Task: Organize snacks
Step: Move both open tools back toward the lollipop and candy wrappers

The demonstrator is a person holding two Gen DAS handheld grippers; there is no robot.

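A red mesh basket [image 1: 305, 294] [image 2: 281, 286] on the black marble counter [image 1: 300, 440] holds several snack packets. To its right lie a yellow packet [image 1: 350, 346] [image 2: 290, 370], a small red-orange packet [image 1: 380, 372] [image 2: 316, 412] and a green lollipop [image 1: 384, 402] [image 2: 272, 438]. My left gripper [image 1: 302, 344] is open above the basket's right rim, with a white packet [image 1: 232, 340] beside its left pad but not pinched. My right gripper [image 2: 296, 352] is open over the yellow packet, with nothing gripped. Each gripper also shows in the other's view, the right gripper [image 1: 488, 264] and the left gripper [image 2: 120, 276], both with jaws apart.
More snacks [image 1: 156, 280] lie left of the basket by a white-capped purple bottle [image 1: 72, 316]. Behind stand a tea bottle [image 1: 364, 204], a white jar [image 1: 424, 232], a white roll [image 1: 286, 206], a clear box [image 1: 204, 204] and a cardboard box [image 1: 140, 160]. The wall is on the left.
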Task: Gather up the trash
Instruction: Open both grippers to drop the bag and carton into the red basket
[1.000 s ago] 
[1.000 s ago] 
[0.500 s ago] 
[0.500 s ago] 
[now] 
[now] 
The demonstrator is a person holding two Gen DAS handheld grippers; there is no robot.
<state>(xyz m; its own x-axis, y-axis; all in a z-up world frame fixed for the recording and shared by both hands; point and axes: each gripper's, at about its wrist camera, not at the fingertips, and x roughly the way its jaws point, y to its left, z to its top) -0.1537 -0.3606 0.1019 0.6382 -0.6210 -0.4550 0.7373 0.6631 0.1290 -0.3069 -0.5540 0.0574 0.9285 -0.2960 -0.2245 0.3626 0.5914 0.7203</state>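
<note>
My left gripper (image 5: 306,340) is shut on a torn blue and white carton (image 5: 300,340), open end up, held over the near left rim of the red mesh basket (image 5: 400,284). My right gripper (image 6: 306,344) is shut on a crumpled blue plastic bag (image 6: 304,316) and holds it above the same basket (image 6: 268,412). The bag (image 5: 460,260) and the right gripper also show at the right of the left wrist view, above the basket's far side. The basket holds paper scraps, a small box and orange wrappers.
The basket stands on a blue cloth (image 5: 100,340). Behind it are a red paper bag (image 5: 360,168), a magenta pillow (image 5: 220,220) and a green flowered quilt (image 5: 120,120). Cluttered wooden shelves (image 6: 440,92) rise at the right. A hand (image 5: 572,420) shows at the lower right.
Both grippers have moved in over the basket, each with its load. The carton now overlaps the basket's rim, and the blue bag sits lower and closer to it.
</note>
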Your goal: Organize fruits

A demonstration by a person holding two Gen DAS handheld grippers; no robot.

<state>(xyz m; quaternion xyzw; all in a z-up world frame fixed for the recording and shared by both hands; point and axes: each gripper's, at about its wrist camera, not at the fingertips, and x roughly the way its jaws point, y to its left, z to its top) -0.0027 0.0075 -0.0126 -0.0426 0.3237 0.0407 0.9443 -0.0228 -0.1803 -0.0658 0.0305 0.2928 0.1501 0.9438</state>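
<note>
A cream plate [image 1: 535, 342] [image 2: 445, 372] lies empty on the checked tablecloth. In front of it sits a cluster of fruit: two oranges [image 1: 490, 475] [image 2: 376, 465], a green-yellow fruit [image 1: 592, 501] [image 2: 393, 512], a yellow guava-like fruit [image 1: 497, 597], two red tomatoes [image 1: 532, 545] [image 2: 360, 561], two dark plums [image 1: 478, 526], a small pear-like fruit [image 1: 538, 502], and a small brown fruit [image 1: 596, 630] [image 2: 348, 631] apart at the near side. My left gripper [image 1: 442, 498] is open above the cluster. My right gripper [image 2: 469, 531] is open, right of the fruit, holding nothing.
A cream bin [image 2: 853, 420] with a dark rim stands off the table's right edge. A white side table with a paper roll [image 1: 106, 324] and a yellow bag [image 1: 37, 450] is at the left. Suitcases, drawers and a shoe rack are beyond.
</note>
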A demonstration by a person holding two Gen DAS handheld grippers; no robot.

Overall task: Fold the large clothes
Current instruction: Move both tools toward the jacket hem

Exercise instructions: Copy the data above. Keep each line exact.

Answer section:
Task: Organize snacks
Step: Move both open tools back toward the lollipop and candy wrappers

The demonstrator is a person holding two Gen DAS handheld grippers; there is no robot.

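A red mesh basket [image 1: 305, 294] [image 2: 281, 286] on the black marble counter [image 1: 300, 440] holds several snack packets. To its right lie a yellow packet [image 1: 350, 346] [image 2: 290, 370], a small red-orange packet [image 1: 380, 372] [image 2: 316, 412] and a green lollipop [image 1: 384, 402] [image 2: 272, 438]. My left gripper [image 1: 302, 344] is open above the basket's right rim, with a white packet [image 1: 232, 340] beside its left pad but not pinched. My right gripper [image 2: 296, 352] is open over the yellow packet, with nothing gripped. Each gripper also shows in the other's view, the right gripper [image 1: 488, 264] and the left gripper [image 2: 120, 276], both with jaws apart.
More snacks [image 1: 156, 280] lie left of the basket by a white-capped purple bottle [image 1: 72, 316]. Behind stand a tea bottle [image 1: 364, 204], a white jar [image 1: 424, 232], a white roll [image 1: 286, 206], a clear box [image 1: 204, 204] and a cardboard box [image 1: 140, 160]. The wall is on the left.
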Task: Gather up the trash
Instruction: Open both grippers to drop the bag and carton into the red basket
[1.000 s ago] 
[1.000 s ago] 
[0.500 s ago] 
[0.500 s ago] 
[now] 
[now] 
The demonstrator is a person holding two Gen DAS handheld grippers; there is no robot.
<state>(xyz m; its own x-axis, y-axis; all in a z-up world frame fixed for the recording and shared by both hands; point and axes: each gripper's, at about its wrist camera, not at the fingertips, and x roughly the way its jaws point, y to its left, z to its top) -0.1537 -0.3606 0.1019 0.6382 -0.6210 -0.4550 0.7373 0.6631 0.1290 -0.3069 -0.5540 0.0574 0.9285 -0.2960 -0.2245 0.3626 0.5914 0.7203</state>
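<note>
My left gripper (image 5: 306,340) is shut on a torn blue and white carton (image 5: 300,340), open end up, held over the near left rim of the red mesh basket (image 5: 400,284). My right gripper (image 6: 306,344) is shut on a crumpled blue plastic bag (image 6: 304,316) and holds it above the same basket (image 6: 268,412). The bag (image 5: 460,260) and the right gripper also show at the right of the left wrist view, above the basket's far side. The basket holds paper scraps, a small box and orange wrappers.
The basket stands on a blue cloth (image 5: 100,340). Behind it are a red paper bag (image 5: 360,168), a magenta pillow (image 5: 220,220) and a green flowered quilt (image 5: 120,120). Cluttered wooden shelves (image 6: 440,92) rise at the right. A hand (image 5: 572,420) shows at the lower right.
Both grippers have moved in over the basket, each with its load. The carton now overlaps the basket's rim, and the blue bag sits lower and closer to it.
</note>
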Your goal: Organize fruits

A demonstration by a person holding two Gen DAS handheld grippers; no robot.

<state>(xyz m; quaternion xyzw; all in a z-up world frame fixed for the recording and shared by both hands; point and axes: each gripper's, at about its wrist camera, not at the fingertips, and x roughly the way its jaws point, y to its left, z to its top) -0.0027 0.0075 -0.0126 -0.0426 0.3237 0.0407 0.9443 -0.0228 -0.1803 -0.0658 0.0305 0.2928 0.1501 0.9438</state>
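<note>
A cream plate [image 1: 535, 342] [image 2: 445, 372] lies empty on the checked tablecloth. In front of it sits a cluster of fruit: two oranges [image 1: 490, 475] [image 2: 376, 465], a green-yellow fruit [image 1: 592, 501] [image 2: 393, 512], a yellow guava-like fruit [image 1: 497, 597], two red tomatoes [image 1: 532, 545] [image 2: 360, 561], two dark plums [image 1: 478, 526], a small pear-like fruit [image 1: 538, 502], and a small brown fruit [image 1: 596, 630] [image 2: 348, 631] apart at the near side. My left gripper [image 1: 442, 498] is open above the cluster. My right gripper [image 2: 469, 531] is open, right of the fruit, holding nothing.
A cream bin [image 2: 853, 420] with a dark rim stands off the table's right edge. A white side table with a paper roll [image 1: 106, 324] and a yellow bag [image 1: 37, 450] is at the left. Suitcases, drawers and a shoe rack are beyond.
</note>
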A demonstration by a person holding two Gen DAS handheld grippers; no robot.

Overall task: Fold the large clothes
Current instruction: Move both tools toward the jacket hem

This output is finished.